Through James Baldwin essay “If Black English Isn’t a Language, then tell Me, What Is?”  One is able to understand and respects the cultural significance of non-standard English speakers.  Baldwin’s statement  “Language…is the most vivid and crucial key to identity, it reveals the private identity, and connects one with, or divorces one from, the larger, public, or communal identity” (Baldwin 89) shows how culture affects how non-standard English is applied as  it allows one to identify with or dissociate the language styles from different cultures. Baldwin exposes his culture through writing and his knowledge of non-standard English comes from an African American background. He finds his identity in defending his native language and culture through Black English characters.

Baldwin’s essay claims that non-standard English is incredibly important in maintaining identity and exhibits enough credibility and effectiveness when it comes to persuading the reader. Baldwin experienced firsthand the pressures of understanding and using Standard English and the nature of disrespect and ignorance towards Black English. Baldwin mentions an event where his family was in danger and in need of quick, non-English English and explains further into the consequences and emotions of the story.

One of Baldwin’s purpose in his essay is to establish the importance of non-standard English. Baldwin main argument relates to the pathos expressed throughout the text mostly via impersonal assertions that show how the society disregards non-standard English speakers. It is important to understand the claims and emotions of the author’s side of the argument in this case, the significance of non-standard English. It is equally important to logically consider the opposition. He especially persuades those who are not in favor of respecting Black English by giving credit to the necessity of Standard English. Baldwin emphasizes the value of equality and the need to accept non-standard English. He specifically writes about African American discrimination, concentrating the bulk of the essay on that topic and the importance of identity and culture through language. This comes out strongly as the main theme is the harsh criticism of American’s discrimination of Black English.

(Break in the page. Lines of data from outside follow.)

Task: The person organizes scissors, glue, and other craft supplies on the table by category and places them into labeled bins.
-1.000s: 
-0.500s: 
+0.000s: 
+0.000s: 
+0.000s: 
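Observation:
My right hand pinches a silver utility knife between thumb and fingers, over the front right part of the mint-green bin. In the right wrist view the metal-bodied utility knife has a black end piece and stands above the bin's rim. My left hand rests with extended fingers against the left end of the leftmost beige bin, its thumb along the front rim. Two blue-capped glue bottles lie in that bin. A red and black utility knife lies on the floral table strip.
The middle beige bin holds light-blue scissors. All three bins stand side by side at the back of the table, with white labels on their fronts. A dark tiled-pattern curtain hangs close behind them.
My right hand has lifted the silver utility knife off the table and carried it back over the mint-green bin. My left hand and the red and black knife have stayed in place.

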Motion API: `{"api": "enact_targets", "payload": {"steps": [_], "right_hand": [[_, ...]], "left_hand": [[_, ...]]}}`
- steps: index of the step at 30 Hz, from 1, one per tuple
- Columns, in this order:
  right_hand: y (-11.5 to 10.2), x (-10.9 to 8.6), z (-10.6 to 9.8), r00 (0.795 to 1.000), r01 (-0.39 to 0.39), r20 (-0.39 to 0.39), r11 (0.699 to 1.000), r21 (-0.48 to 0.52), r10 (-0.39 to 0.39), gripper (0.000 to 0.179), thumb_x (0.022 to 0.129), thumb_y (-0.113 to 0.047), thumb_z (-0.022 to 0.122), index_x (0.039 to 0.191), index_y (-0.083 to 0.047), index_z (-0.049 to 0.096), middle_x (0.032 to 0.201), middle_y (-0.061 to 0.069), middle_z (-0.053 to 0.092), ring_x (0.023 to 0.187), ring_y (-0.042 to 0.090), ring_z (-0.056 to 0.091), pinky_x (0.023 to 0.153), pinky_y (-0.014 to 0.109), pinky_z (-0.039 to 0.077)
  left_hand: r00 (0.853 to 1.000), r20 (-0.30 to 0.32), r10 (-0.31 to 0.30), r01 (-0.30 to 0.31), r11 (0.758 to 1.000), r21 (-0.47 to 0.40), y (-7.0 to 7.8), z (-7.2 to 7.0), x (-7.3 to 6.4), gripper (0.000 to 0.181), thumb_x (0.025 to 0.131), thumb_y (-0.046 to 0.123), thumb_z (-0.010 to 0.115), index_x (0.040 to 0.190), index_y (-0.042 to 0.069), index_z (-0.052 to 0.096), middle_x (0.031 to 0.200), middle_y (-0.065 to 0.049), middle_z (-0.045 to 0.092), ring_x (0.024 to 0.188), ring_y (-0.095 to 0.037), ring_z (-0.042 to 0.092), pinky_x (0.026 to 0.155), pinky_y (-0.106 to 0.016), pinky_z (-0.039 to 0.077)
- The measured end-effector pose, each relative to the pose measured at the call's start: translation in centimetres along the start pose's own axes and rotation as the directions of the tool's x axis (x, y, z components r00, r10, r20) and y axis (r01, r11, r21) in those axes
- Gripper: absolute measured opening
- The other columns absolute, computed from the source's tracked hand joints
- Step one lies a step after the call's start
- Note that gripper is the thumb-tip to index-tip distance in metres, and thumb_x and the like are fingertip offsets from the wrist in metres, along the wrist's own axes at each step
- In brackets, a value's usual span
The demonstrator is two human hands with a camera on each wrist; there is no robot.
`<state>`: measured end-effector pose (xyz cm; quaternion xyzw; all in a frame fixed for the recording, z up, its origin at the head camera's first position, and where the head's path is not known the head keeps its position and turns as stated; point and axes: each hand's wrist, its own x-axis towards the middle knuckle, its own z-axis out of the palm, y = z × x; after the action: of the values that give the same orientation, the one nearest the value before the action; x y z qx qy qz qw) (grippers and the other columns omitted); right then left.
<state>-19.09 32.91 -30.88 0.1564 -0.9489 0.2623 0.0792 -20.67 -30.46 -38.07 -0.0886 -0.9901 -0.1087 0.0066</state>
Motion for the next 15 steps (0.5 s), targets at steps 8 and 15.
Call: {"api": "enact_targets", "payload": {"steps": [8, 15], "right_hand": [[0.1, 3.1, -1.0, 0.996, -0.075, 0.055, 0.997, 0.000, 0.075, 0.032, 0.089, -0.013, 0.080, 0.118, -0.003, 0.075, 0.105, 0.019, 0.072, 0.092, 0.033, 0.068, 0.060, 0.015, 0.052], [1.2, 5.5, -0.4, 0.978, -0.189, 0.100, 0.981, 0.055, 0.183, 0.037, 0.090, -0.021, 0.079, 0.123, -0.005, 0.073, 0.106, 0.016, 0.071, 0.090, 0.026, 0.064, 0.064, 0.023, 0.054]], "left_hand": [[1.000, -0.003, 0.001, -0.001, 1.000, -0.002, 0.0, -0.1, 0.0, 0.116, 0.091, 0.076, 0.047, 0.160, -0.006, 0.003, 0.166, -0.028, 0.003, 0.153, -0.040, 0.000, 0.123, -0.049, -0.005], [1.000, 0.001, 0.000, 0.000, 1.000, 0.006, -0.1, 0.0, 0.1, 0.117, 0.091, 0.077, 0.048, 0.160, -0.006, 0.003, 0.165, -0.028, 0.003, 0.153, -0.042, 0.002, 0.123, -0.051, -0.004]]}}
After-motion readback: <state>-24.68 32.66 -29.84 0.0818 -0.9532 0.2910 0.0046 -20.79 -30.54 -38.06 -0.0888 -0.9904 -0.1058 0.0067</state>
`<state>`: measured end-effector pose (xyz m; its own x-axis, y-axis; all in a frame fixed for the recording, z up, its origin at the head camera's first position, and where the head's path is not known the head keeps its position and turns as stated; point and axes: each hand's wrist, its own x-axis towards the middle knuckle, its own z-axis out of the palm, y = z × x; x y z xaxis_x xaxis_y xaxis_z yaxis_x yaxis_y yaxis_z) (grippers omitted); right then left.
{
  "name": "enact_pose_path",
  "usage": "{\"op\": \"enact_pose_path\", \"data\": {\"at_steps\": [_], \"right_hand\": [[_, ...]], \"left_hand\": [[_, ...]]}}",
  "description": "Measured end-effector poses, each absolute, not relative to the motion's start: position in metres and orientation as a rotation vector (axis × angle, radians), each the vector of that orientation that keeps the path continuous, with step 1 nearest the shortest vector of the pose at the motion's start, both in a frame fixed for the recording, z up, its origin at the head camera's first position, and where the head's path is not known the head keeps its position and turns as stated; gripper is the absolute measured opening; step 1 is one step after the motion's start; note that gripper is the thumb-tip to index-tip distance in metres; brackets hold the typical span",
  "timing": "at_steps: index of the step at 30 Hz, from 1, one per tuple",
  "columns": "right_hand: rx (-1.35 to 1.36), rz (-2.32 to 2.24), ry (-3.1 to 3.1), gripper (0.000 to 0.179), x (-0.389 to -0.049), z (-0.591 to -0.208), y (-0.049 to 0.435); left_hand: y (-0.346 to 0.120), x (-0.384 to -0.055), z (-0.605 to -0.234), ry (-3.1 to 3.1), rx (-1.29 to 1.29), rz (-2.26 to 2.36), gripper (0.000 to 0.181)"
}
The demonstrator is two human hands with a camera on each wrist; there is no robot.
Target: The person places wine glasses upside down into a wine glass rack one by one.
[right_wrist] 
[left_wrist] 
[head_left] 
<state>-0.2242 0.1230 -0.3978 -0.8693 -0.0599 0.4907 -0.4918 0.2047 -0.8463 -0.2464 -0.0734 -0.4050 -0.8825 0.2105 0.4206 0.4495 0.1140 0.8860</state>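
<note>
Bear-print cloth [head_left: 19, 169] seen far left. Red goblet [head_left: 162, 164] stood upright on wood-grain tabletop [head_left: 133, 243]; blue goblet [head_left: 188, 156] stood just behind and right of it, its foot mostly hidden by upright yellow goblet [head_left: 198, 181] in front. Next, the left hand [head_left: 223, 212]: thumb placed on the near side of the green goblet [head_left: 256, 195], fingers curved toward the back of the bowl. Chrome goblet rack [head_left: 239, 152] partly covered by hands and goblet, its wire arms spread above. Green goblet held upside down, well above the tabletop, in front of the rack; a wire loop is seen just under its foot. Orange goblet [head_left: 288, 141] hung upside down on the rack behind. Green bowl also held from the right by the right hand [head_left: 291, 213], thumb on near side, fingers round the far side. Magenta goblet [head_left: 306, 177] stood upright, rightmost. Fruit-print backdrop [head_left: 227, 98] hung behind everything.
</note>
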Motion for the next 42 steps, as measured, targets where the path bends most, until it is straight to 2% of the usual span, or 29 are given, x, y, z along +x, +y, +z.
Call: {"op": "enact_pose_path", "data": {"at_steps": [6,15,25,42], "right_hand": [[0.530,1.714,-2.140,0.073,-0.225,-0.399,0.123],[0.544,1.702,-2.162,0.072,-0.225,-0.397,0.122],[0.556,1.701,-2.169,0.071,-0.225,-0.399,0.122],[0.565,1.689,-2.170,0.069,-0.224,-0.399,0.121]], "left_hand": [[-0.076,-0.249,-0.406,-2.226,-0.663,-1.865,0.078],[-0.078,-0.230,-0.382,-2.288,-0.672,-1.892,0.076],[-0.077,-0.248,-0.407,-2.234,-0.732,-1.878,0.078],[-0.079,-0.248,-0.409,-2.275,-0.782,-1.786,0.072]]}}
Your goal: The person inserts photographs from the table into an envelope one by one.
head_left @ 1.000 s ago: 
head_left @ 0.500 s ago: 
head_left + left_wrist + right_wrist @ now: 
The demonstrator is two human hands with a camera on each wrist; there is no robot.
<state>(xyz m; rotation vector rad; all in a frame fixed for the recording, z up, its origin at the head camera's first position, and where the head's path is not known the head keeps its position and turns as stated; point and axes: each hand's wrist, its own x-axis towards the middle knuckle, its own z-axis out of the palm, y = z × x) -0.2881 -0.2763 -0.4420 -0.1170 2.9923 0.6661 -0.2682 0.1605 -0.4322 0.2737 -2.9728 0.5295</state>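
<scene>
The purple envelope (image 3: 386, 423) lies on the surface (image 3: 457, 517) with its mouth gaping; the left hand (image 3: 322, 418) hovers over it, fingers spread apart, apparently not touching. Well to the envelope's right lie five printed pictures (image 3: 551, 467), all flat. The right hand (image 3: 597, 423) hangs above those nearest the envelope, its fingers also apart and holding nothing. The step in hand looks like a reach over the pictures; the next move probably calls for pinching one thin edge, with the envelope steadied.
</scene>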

For non-standard English speakers, learning and speaking Standard English is perceived with both negative and positive bias of what and how a Standard English speaker is or should speak Standard English. In many cultures within the non-standard English speaker’s communities, speaking standard English may be is likened to being White or trying to be like native White English speakers. This creates a conflict for non-standard English speakers especially Black English speakers who are viewed as having chosen not to be Black. They are faced with a choice of community over speaking only Standard English. Baldwin’s essay depicts this powerfully with a harsh tone and supported by bold statements like “the brutal truth is that the bulk of white people in America never had any interest in educating black people, except as this could serve white purposes” (Baldwin 352).  This compels the reader emotionally towards the direct impact of discrimination against non-standard English speakers.

Language barrier creates inequality and has a stigma that assumes ignorance and lack of valuable ideas on the side of the person who speaks non-standard English. The reader feels the emotion of the embarrassment, understands the logic behind how easy it is to underestimate non-standard English speaking people, and find credibility in his statement “The argument has nothing to do with the language itself but with the role of language” (Baldwin 352).

Baldwin’s essay is clearly convincing due to his ability to relate to the reader’s emotional conscience. From the essay the reader learns that language and identity are two parts of the same whole that make up culture. Whether it is right or wrong to speak a certain way, it is part of who the person is and who they always will be. To non-standard English speakers, language is of utmost importance especially in identifying who someone is—their history and their personality.

Works Cited

Baldwin, James. “If Black English Isn’t a Language, then tell Me, What Is?” Acts of Inquiry. Boston: Bedford/St. Martin’s, 2011.